(Directions for this task): Output the entire listing that follows verbatim.

(Stored data):
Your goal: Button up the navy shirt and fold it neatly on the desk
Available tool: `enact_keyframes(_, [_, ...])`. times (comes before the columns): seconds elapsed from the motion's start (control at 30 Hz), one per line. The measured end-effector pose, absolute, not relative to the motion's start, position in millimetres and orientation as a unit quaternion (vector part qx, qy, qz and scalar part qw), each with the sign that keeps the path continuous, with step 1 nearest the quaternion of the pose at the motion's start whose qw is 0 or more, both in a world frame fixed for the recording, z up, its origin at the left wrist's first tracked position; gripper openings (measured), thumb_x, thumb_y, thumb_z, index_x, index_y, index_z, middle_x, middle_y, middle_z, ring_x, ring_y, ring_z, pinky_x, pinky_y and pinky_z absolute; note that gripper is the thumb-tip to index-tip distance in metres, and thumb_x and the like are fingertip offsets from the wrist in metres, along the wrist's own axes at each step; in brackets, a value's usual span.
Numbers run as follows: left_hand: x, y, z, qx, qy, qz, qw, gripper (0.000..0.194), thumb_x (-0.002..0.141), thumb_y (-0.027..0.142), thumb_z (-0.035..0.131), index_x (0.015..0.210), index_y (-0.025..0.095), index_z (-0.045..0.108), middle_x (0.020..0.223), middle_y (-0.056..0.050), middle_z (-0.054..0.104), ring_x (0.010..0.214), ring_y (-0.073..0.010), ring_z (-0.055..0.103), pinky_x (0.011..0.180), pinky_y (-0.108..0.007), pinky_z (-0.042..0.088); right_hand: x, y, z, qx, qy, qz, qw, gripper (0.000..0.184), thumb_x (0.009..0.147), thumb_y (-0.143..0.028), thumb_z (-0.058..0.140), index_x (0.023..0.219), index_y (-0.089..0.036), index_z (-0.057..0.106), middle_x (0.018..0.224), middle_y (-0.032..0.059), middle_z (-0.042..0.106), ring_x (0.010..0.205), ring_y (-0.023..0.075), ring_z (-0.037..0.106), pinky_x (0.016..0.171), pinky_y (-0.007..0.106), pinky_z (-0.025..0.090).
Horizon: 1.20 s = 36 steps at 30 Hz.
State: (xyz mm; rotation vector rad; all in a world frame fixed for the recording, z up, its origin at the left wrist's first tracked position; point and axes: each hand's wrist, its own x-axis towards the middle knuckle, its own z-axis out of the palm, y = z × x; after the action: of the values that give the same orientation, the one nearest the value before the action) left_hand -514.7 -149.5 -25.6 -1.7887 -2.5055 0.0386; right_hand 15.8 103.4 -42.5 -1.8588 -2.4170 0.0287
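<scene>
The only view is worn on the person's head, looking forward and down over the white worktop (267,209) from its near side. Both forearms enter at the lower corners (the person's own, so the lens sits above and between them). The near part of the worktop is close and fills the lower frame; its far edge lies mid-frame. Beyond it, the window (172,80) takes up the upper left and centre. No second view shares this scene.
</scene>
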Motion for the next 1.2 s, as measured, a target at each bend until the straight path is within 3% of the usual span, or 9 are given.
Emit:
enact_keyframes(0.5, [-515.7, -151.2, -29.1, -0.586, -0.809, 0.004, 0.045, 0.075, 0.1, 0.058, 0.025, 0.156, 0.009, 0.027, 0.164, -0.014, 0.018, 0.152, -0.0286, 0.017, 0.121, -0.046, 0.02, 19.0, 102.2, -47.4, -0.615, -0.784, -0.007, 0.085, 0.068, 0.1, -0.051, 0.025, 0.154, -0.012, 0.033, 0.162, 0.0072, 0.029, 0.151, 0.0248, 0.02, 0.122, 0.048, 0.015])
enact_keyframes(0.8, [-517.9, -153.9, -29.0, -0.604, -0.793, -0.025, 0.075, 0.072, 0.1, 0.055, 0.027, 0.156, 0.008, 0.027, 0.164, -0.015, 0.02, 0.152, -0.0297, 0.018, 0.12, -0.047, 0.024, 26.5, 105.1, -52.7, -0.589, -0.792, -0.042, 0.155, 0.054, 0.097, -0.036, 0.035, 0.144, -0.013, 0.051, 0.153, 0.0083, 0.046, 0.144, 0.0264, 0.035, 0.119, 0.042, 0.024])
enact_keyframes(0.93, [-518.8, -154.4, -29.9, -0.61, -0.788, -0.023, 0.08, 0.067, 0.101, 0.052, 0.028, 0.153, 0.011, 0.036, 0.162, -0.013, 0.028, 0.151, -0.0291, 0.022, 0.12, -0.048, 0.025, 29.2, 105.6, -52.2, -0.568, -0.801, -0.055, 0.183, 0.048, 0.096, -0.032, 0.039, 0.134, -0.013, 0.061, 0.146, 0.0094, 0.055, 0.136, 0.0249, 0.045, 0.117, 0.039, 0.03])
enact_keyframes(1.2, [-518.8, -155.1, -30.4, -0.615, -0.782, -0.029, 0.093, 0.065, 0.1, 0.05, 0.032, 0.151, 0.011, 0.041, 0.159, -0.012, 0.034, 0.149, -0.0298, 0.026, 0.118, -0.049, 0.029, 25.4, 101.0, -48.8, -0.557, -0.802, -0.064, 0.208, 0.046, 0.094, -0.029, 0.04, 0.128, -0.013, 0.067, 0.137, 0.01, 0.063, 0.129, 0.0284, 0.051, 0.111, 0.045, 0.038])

(Solution below):
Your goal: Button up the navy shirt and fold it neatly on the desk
Available tool: `enact_keyframes(_, [_, ...])`. times (comes before the columns): seconds elapsed from the motion's start (control at 30 Hz), one per line. The measured end-effector pose, absolute, not relative to the motion's start, position in millimetres and orientation as a unit quaternion (vector part qx, qy, qz and scalar part qw), each with the sign that keeps the path continuous, with step 1 nearest the quaternion of the pose at the motion's start whose qw is 0 or more, both in a world frame fixed for the recording, z up, its origin at the left wrist's first tracked position; gripper openings (measured), thumb_x, thumb_y, thumb_z, index_x, index_y, index_z, middle_x, middle_y, middle_z, ring_x, ring_y, ring_z, pinky_x, pinky_y and pinky_z absolute; note that gripper is the thumb-tip to index-tip distance in metres, and thumb_x and the like are fingertip offsets from the wrist in metres, along the wrist's own axes at each step; in brackets, a value's usual span.
Numbers run as follows: left_hand: x, y, z, qx, qy, qz, qw, gripper (0.000..0.194), thumb_x (-0.002..0.141), thumb_y (-0.027..0.142), thumb_z (-0.035..0.131), index_x (0.015..0.210), index_y (-0.025..0.095), index_z (-0.045..0.108), middle_x (0.020..0.223), middle_y (-0.056..0.050), middle_z (-0.054..0.104), ring_x (0.010..0.214), ring_y (-0.073..0.010), ring_z (-0.055..0.103), pinky_x (0.011..0.180), pinky_y (-0.108..0.007), pinky_z (-0.042..0.088); right_hand: x, y, z, qx, qy, qz, qw, gripper (0.000..0.184), thumb_x (0.009..0.147), thumb_y (-0.143..0.028), thumb_z (-0.058..0.140), index_x (0.023..0.219), index_y (-0.089..0.036), index_z (-0.057..0.106), middle_x (0.018..0.224), middle_y (-0.032..0.059), middle_z (-0.042..0.106), ring_x (0.010..0.205), ring_y (-0.023..0.075), ring_z (-0.037..0.106), pinky_x (0.016..0.171), pinky_y (-0.007..0.106), pinky_z (-0.025..0.090).
Horizon: 1.20 s = 36 steps at 30 Hz.
State: (xyz mm; rotation vector rad; all in a world frame fixed for the recording, z up, its origin at the left wrist's first tracked position; point and axes: each hand's wrist, its own x-axis towards the middle knuckle, its own z-axis out of the palm, y = z × x; after the action: of the values that give the same orientation, the one nearest the value before the action) left_hand -514.7 -149.5 -25.6 -1.7887 -2.5055 0.0386; right_hand 15.8 103.4 -42.5 -1.8588 -2.4170 0.0287
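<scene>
The only view is worn on the person's head, looking forward and down over the white worktop (267,209) from its near side. Both forearms enter at the lower corners (the person's own, so the lens sits above and between them). The near part of the worktop is close and fills the lower frame; its far edge lies mid-frame. Beyond it, the window (172,80) takes up the upper left and centre. No second view shares this scene.
</scene>
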Motion for the next 1.2 s, as measured, a target at each bend until the straight path is within 3% of the usual span, or 9 are given.
Emit:
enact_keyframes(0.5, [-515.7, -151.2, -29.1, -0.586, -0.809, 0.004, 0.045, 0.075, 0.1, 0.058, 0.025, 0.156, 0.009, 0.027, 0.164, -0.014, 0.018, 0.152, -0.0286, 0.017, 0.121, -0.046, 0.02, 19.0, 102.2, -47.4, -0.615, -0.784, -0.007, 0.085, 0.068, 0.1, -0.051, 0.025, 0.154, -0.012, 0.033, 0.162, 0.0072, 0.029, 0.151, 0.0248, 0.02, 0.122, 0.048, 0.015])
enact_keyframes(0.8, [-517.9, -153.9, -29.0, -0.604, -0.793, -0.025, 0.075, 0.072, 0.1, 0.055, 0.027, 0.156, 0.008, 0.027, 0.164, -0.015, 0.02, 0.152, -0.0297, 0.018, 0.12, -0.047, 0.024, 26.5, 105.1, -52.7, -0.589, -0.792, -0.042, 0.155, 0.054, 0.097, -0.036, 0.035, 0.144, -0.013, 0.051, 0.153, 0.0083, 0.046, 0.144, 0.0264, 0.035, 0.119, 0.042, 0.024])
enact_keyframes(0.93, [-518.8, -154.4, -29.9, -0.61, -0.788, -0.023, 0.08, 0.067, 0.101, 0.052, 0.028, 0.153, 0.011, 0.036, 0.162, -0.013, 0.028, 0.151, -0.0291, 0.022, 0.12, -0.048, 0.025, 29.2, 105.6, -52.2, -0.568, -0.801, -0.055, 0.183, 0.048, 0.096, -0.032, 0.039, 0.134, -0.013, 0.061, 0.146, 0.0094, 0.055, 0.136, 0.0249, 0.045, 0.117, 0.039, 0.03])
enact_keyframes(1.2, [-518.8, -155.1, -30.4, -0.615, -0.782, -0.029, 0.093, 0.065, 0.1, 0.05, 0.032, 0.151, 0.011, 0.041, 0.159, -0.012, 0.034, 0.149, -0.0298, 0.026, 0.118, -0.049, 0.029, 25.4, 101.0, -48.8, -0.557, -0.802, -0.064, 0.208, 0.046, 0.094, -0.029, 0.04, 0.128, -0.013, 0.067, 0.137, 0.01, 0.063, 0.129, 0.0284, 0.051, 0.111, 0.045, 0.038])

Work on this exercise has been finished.